Selective dissociation of BCL9–β-catenin complexes suppresses WNT-driven tumorigenesis.
Major finding: Selective dissociation of BCL9–β-catenin complexes suppresses WNT-driven tumorigenesis.
Approach: A stapled peptide of BCL9 was used to inhibit pathologic β-catenin activity.
Impact: This approach may be clinically effective in treating cancers with dysregulated WNT signaling.

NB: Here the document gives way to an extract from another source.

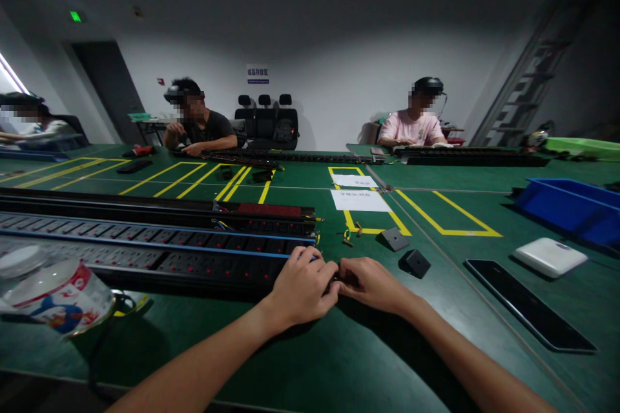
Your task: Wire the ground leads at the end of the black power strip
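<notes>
Long black power strips (213, 266) with rows of sockets and small red marks lie side by side on the green table. My left hand (301, 287) is wrapped over the right end of the nearest strip, fingers curled on its top. Against it, my right hand (371, 284) is closed in a pinch at that same end; whatever is between its fingertips is hidden. Just beyond my hands are short yellow-green wires (347, 236). Two black end caps (414, 263) (393, 239) lie to the right of them.
A labelled plastic tub (72, 300) stands at left front. On the right are a dark phone-like slab (527, 303), a white box (549, 257) and a blue bin (571, 210). Paper sheets (361, 201) lie mid-table. Across the table, people (411, 126) sit beside more strips (469, 155).
</notes>
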Demonstrator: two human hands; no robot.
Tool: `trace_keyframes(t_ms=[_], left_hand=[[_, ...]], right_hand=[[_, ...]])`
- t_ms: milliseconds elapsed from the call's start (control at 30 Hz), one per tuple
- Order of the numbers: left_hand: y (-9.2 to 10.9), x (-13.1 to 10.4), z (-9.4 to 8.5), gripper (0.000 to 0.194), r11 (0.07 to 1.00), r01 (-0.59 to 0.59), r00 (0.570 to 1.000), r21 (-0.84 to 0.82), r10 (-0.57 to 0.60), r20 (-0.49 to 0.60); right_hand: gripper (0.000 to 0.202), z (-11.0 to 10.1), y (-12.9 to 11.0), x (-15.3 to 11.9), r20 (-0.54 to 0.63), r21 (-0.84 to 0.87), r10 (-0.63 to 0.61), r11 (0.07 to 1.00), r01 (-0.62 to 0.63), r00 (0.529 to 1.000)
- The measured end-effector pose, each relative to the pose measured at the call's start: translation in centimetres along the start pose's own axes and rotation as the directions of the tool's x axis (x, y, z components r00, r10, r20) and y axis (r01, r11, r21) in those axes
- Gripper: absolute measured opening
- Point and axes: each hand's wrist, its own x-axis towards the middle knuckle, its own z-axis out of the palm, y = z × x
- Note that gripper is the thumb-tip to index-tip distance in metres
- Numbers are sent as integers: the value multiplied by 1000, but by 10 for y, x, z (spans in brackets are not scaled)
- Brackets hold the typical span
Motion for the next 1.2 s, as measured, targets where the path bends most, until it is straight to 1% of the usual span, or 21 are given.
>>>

WNT signaling plays an important role in development and stem cell homeostasis, and mutations in this pathway have been implicated in multiple cancers. WNT activity is mediated via downstream β-catenin–regulated transcription, but previous attempts to target β-catenin in cancer have been largely unsuccessful due to toxic effects in normal tissues. Takada and colleagues investigated whether targeting β-catenin by harnessing its interface with BCL9, a coactivator that enhances β-catenin activity and is highly expressed in tumors compared with normal cells, could effectively suppress oncogenic WNT signaling. Hydrocarbon stapling was used to generate a cell-permeable peptide representing the domain of BCL9 that binds to a unique site on β-catenin. This stabilized α-helix of BCL9 (SAH-BCL9) was efficiently taken up by cells, localized to the nucleus, and interacted with β-catenin to disrupt BCL9–β-catenin complexes in colorectal carcinoma and multiple myeloma cells. Dissociation of these complexes resulted in reduced β-catenin–dependent transcription and downregulation of WNT target genes involved in proliferation, metastasis, and angiogenesis, suggesting that SAH-BCL9 might have antitumor activity. Indeed, treatment with this peptide decreased cancer cell proliferation, angiogenesis, and invasion in vitro. These effects were specific to tumor cells expressing BCL9 and were not observed with a control peptide in which a key binding residue was mutated; SAH-BCL9 also did not affect the interaction of β-catenin with other proteins such as E-cadherin. Furthermore, administration of SAH-BCL9 significantly impaired colorectal cancer and multiple myeloma xenograft growth and metastasis, diminished intratumoral blood vessel formation, and promoted tumor cell apoptosis. These results identify a strategy to selectively inhibit WNT–β-catenin signaling and suggest that this targeted approach may provide therapeutic benefit in cancers that are dependent on aberrant WNT activity.